Copay Maximizers: The drug is dropped from the formulary and falsely deemed non-essential. The employee is pushed to a third party to access it through the manufacturer’s program. The patients’ cost does not count toward their deductible or out-of-pocket max—and the “enrollment” often forces them to lie or hand over financial records and power of attorney. Not a good look for any employer trying to build trust.
Utilization management techniques are intended to lower the cost of your health plan. Ironically, these “savings” strategies can increase overall costs through avoidable complications, nonadherence, and poor patient experience. Employers should examine whether these policies are truly saving money—or just shifting costs and causing harm.
Delayed care is not managed care.
Too often, prior authorization requirements delay access to essential medications—even for long-standing, stable therapies or simple dose changes ordered by a physician.

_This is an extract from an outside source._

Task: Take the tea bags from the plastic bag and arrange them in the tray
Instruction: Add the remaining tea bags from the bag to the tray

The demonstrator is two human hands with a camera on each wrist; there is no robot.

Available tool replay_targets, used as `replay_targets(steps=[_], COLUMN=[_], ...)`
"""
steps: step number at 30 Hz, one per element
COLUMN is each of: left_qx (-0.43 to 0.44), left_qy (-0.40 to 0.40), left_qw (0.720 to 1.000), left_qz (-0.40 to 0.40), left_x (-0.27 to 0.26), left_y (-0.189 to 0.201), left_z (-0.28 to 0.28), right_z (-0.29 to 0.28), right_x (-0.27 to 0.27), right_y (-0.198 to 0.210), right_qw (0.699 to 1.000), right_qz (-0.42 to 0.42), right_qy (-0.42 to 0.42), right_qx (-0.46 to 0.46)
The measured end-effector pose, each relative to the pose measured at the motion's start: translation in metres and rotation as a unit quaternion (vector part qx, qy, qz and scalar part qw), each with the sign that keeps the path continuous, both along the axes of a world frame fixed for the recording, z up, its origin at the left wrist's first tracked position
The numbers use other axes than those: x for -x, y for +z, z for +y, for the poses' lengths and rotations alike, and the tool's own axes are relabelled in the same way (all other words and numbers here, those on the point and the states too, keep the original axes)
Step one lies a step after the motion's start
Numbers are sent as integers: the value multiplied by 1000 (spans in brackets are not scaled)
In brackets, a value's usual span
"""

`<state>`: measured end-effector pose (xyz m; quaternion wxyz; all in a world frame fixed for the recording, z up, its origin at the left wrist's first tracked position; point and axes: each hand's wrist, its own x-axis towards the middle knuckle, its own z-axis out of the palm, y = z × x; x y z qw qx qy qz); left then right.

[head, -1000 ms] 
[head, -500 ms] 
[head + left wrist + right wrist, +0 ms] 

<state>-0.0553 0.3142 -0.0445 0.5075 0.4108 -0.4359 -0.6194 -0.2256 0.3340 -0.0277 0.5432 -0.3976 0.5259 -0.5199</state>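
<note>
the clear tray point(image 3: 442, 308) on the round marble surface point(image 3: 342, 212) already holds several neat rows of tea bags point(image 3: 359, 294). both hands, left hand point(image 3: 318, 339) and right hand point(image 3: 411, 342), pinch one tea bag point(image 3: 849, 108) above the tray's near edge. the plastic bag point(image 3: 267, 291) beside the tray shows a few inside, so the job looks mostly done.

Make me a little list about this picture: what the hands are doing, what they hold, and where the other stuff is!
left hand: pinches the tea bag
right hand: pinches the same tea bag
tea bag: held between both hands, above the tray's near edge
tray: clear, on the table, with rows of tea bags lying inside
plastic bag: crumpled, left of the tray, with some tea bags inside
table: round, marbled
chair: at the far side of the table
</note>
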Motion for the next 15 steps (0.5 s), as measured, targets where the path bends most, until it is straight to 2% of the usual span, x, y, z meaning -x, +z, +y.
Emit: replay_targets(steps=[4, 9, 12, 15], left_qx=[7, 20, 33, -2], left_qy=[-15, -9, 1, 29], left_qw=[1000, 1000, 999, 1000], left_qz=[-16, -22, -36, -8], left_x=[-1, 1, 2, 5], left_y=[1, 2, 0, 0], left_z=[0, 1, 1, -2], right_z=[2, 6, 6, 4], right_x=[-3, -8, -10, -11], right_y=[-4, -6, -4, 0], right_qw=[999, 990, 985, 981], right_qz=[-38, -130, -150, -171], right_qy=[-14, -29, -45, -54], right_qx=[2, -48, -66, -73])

According to a 2024 survey by the American Medical Association, 89% of physicians said “prior authorization somewhat or significantly increases physician burnout”, largely due to the 39 prior authorization requests that each physician completes each week on average.

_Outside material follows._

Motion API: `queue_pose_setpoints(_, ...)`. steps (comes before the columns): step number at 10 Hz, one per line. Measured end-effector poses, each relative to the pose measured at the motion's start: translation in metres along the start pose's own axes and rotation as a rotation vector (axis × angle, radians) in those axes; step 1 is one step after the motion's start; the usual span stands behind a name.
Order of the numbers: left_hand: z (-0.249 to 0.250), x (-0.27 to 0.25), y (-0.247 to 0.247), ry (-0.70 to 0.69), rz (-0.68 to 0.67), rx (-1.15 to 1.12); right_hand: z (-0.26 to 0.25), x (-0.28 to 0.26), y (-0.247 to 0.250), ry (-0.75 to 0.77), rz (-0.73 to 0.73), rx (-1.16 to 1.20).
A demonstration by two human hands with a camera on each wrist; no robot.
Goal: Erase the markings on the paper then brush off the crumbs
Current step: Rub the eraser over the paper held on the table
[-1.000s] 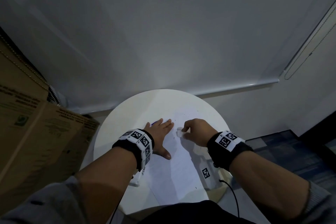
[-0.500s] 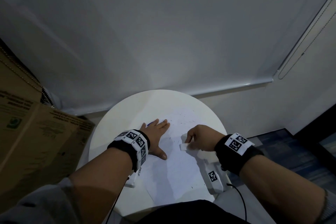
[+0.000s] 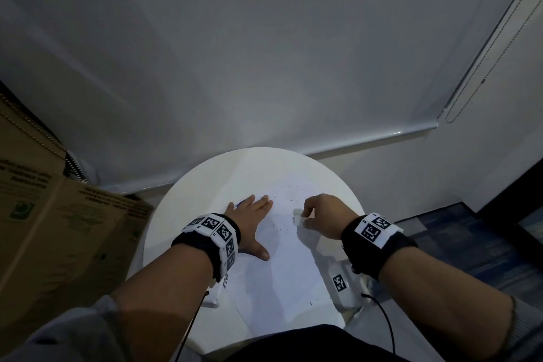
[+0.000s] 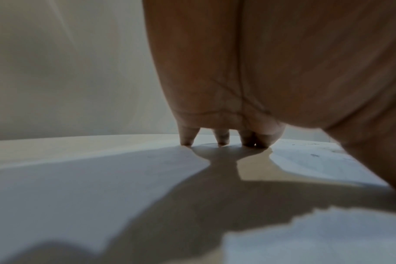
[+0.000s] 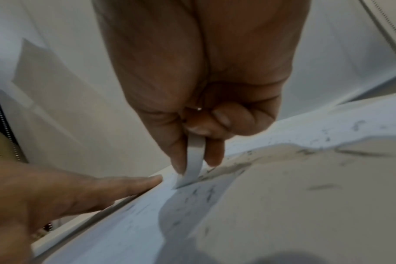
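Observation:
A white sheet of paper (image 3: 282, 261) lies on the round white table (image 3: 188, 203); dark eraser crumbs (image 3: 289, 188) are scattered over its far part. My left hand (image 3: 252, 223) lies flat with straight fingers on the paper's left edge, its fingertips (image 4: 223, 141) pressing down. My right hand (image 3: 317, 211) pinches a white eraser (image 3: 297, 219) between thumb and fingers, its lower end on the paper. In the right wrist view the eraser (image 5: 193, 160) touches the sheet (image 5: 283, 205) among grey crumbs (image 5: 224, 167).
A brown cardboard box (image 3: 53, 229) stands left of the table. A grey wall (image 3: 264, 53) is behind it and a window blind with cord (image 3: 470, 91) at the right. A white tagged device (image 3: 342, 285) with a black cable hangs under my right wrist.
My right hand with the eraser slid toward me and back across the paper, ending slightly right of where it began. The left hand stayed flat on the sheet.

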State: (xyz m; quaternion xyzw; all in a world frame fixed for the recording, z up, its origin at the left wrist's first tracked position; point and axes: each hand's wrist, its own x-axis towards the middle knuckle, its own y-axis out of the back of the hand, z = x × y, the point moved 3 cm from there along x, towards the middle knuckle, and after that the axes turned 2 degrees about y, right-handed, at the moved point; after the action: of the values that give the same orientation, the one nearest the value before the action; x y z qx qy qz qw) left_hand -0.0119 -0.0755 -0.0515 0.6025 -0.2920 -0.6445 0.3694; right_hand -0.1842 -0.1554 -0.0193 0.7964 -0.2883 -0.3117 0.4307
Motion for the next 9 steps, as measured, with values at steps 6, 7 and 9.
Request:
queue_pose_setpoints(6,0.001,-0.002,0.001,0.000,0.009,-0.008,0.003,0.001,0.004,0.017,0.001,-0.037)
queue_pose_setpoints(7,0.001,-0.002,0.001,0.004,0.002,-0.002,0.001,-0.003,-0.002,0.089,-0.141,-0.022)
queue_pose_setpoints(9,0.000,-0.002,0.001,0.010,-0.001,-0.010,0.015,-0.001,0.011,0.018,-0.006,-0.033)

These repetitive hurdles frustrate employees, drain provider time, and create barriers to care with no clinical benefit.
Partners like the Regulatory Relief Coalition, along with bipartisan lawmakers, are pushing legislation to streamline and standardize prior authorization—especially for chronic conditions. Employers can support these efforts by reviewing plan policies and prioritizing smarter, faster access to proven treatments.
Disrupted care is not managed care.
Also known as “fail first,” step therapy requires patients to try—and fail—on a lower-cost drug before the plan will cover the one their doctor originally prescribed. In many cases, the patient has already tried that drug and knows it doesn’t work.
While the trial medication may be less expensive, the consequences disrupt patient care and often lead to disease complications. This practice is extremely frustrating to both employees and their doctors. Consider building in common sense waivers for patients who have been on the lower medication before, perhaps on a prior plan. Also, waive this practice during pregnancies where there is not time to jump through multiple hurdles. The lowest cost baby is the one delivered without complications.
Employers have other opportunities to rein in hidden costs and protect patient choice. These tactics can improve transparency, strengthen local care, and ensure plan dollars go where they matter most—toward better health outcomes.
Spread pricing is a hidden markup—paid by you.
This term refers to the deceptive practice when a PBM charges the plan one price for a drug, pays the pharmacy a much lower price, and keeps the “spread,” or difference.
States like Louisiana, Michigan, and Ohio, are pursing legal action to ban this practice due to the prevalence and rising costs of prescription drugs. Some states have passed legislation and sued for millions of dollars to protect local pharmacies and patients, yet PBMs continue to actively decry this reform.
Ban spread pricing in your PBM contract to increase transparency and ensure plan dollars go to care, not middlemen.
Communities pay the price when choice is limited.
The top three PBMs are part of vertically integrated corporations that control over 80% of the market and profit from steering your employees to their own pharmacies—often by mail order. This frustrating tactic limits choice, adds inconvenience, and drives up costs for you and your plan’s participants.
Even worse, these covert practices contribute to the closure of independent and rural pharmacies, breaking ties to trusted community care and reducing access for patients who depend on in-person support.